The other two legal claims are a bit more complicated. According to the Student Press Law Center, private facts have to be (1) sufficiently private, (2) sufficiently intimate and (3) highly offensive. Clearly it would be hard to argue that publishing something someone had tweeted or posted on other social media was very private at all.

However, the SPLC warns that anything dealing with “a person’s sexual behavior, medical/psychological history or financial affairs” should raise red flags, and student journalists should consider these risky because they could easily be sufficiently intimate for a successful invasion of privacy suit.

Highly offensive is more than just embarrassing, and it, too, should be considered carefully if a reporter thinks such information has to be included in her story.

The fourth type – intrusion – is more about gathering the information than necessarily publishing it. That means interaction in the main hall of the school or the football stadium is fair game for photographers (though some photos might not be ethical to publish… but that’s another discussion). In those places, not one has a reasonable expectation of privacy.

However, be careful of trespassing to gather information. Recent demonstrations could be an example of such a problem. Yes, reporters and photographers have a right to gather news, BUT that doesn’t always mean they can go everywhere, and it definitely doesn’t mean they can break laws just to get a story.

According to the Reporters Committee for Freedom of the Press, “In recent years, some reporters have been swept up in mass arrests during protests.

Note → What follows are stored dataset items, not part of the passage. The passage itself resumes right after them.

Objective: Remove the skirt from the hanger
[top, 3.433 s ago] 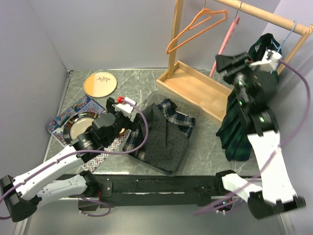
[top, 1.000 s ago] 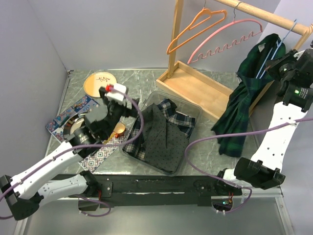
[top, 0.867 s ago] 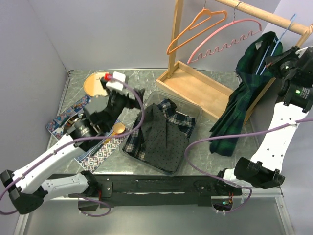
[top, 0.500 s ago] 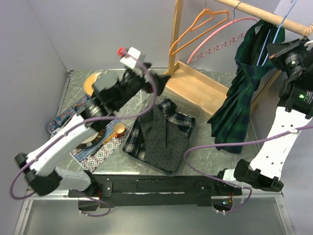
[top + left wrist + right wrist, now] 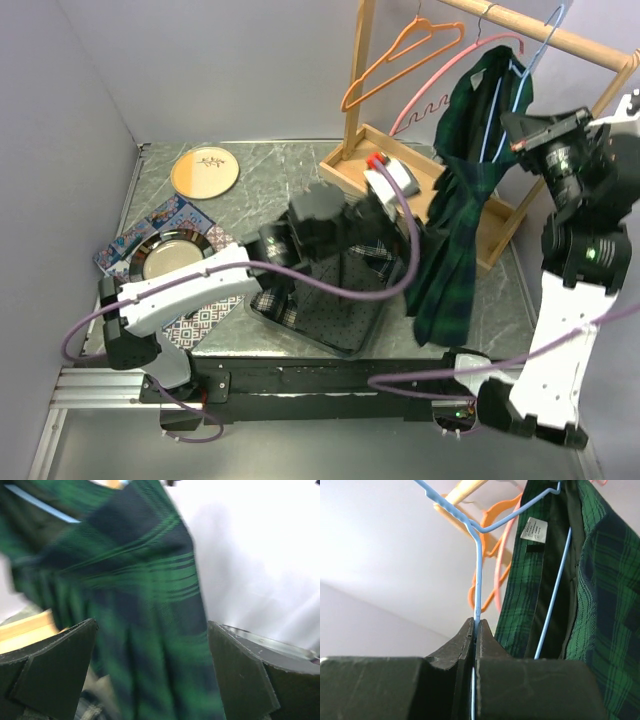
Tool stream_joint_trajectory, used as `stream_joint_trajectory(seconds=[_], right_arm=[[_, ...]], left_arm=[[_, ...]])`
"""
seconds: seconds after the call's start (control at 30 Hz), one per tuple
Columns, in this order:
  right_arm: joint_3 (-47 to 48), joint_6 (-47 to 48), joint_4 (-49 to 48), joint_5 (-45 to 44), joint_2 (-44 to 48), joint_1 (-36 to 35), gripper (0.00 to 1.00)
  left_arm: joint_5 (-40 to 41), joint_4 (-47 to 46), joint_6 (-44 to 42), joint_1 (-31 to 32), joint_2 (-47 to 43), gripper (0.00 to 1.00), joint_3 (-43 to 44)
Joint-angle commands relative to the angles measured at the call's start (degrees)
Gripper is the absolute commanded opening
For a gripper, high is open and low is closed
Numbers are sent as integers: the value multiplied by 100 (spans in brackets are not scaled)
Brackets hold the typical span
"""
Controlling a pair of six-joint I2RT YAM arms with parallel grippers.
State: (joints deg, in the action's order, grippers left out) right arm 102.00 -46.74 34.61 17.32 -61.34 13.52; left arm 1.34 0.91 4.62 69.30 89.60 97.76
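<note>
My right end effector [image 5: 475, 625] is pinched tight on the thin stem of the light blue wire hanger [image 5: 478, 565]. It holds the dark green and navy plaid pleated skirt [image 5: 455, 200] up in the air beside the wooden rack [image 5: 353, 100], above the right side of the bench [image 5: 270, 165]. My left end effector [image 5: 150, 670] is spread wide, with the skirt's pleats right in front of it and nothing between the fingers. My worry is the wire: it is a slim, slick thing to hold, so a sideways tug on the cloth could twist or slide it in that pinch. The waistband could also snag on the hanger's shoulders and drag the whole hanger along. A swing might knock the pink plastic hanger [image 5: 418, 98] close behind. The left wrist view is smeared, so I could easily misjudge where to close on the fabric. The only writing is on a white sewn-in tag [image 5: 534, 530] inside the waistband, and its print is too small for me to read.
</note>
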Motion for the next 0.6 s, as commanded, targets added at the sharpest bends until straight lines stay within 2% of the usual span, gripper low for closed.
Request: stream_joint_trajectory(seconds=[0.0, 0.2, 0.4, 0.47, 0.57], right_arm=[[-267, -634, -1219, -300, 675, -148, 0], [-557, -793, -1246, -361, 1053, -244, 0], [-865, -1003, -1526, -247, 1299, -253, 0], [-1267, -1109, -1703, -247, 1458, -253, 0], [-1445, -1039, -1633, -475, 1687, -253, 0]], left_arm=[[295, -644, -119, 329, 48, 97, 121], [743, -495, -592, 944, 364, 97, 532], [1772, -99, -849, 1305, 883, 99, 1228], [1956, -99, -884, 1341, 997, 91, 1272], [2228, -126, -814, 1358, 1007, 46, 1211]])
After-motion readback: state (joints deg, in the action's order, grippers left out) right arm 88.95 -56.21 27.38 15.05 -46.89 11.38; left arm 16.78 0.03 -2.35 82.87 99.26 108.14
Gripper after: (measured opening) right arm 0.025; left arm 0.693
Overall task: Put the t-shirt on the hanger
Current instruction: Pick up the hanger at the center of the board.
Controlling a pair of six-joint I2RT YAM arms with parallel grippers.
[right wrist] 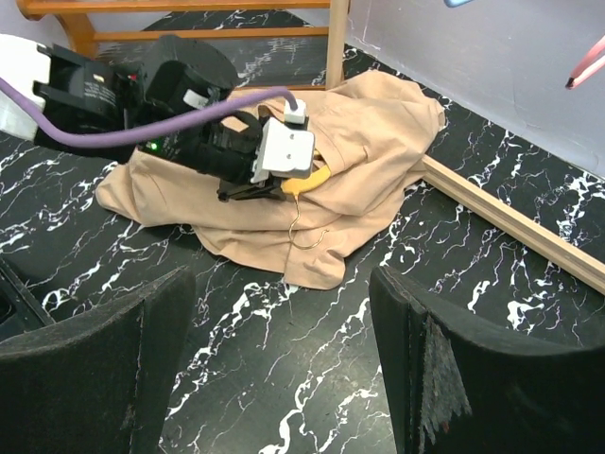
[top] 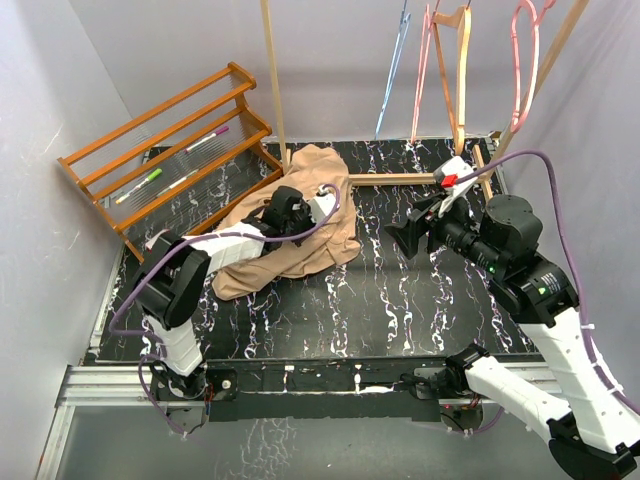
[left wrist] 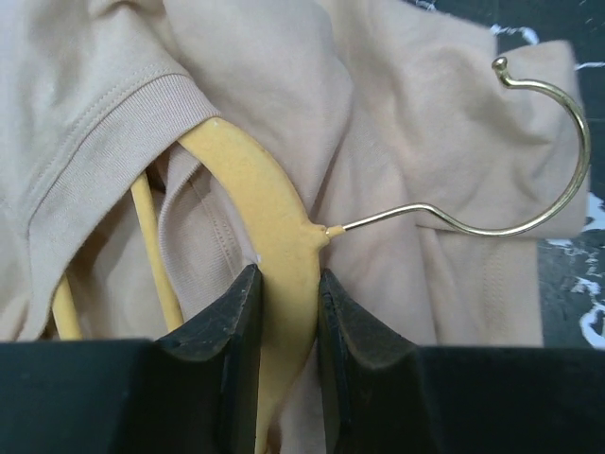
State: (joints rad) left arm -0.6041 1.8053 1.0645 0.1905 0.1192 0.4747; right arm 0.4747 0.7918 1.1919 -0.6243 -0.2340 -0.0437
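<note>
The left tool [left wrist: 286, 282] clamped the hanger [left wrist: 253, 175], one shoulder under the t-shirt [top: 318, 250] heaped near the surface's [top: 400, 300] centre. Only the wrist views showed the hook. At three o'clock, the right tool [right wrist: 279, 293] gaped empty.

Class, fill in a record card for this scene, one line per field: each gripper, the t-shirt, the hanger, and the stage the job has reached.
left gripper: shut on the hanger, just below the hook
right gripper: open, empty, apart from the shirt
t-shirt: crumpled on the table, beside the wooden rack
hanger: one shoulder runs under a ribbed edge of the shirt; hook lies on the fabric
stage: shirt not yet fully on the hanger
</note>
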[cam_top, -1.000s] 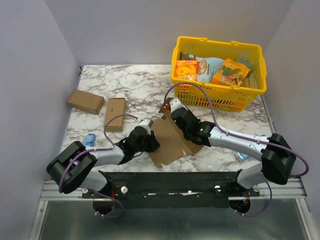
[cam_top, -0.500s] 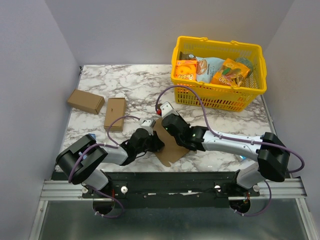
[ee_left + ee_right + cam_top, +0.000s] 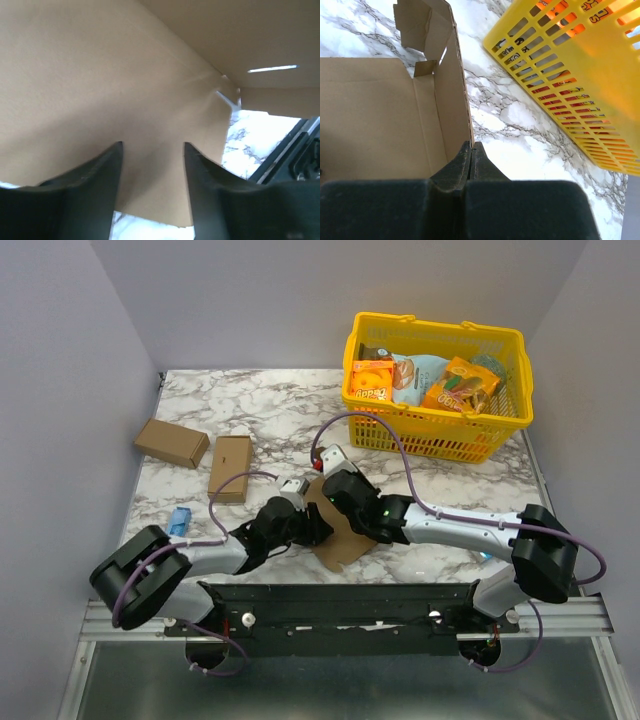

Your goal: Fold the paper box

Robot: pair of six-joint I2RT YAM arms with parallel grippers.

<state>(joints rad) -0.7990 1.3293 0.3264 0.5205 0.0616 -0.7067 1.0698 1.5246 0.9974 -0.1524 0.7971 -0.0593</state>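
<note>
Folding looks partway done. The paper box (image 3: 340, 545) sits at six o'clock on the worktop (image 3: 280, 410) with one side wall raised and the rest not yet closed. The right gripper (image 3: 471, 146) has its jaws pinched on that wall's edge. The left gripper (image 3: 152, 147) has its jaws parted against a panel, gripping nothing.

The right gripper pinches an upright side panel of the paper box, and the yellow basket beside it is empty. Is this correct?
Not quite. The yellow basket is not empty: the top external view shows colourful packets inside it. The rest holds: the right gripper pinches an upright side panel of the paper box.
</note>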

Other reporters and photographers have been injured or fined while covering protests. Journalists often are surprised to learn that they don’t have a First Amendment right to wander wherever they please at a demonstration. What a reporter considers aggressive reporting is often an officer’s idea of disorderly conduct.”

When one of these situations arises as the staff discusses the next stories and photos they will be producing, it’s time to check how legal and how newsworthy their ideas are before they go any further.

 

 

 

 

 

 

This concern is amplified by the presence of social media. If I ever run a student media platform like the news paper, I hope that my students are able to cover interesting and thought provoking stories. My concern would be that students would use unprofessional avenues to retrieve information on the people they write about, especially their classmates. It is very easy to cyber stalk people to gain access to information. I feel that I am fairly competent at finding information online. I can only imagine how skilled my future students will be at the same research.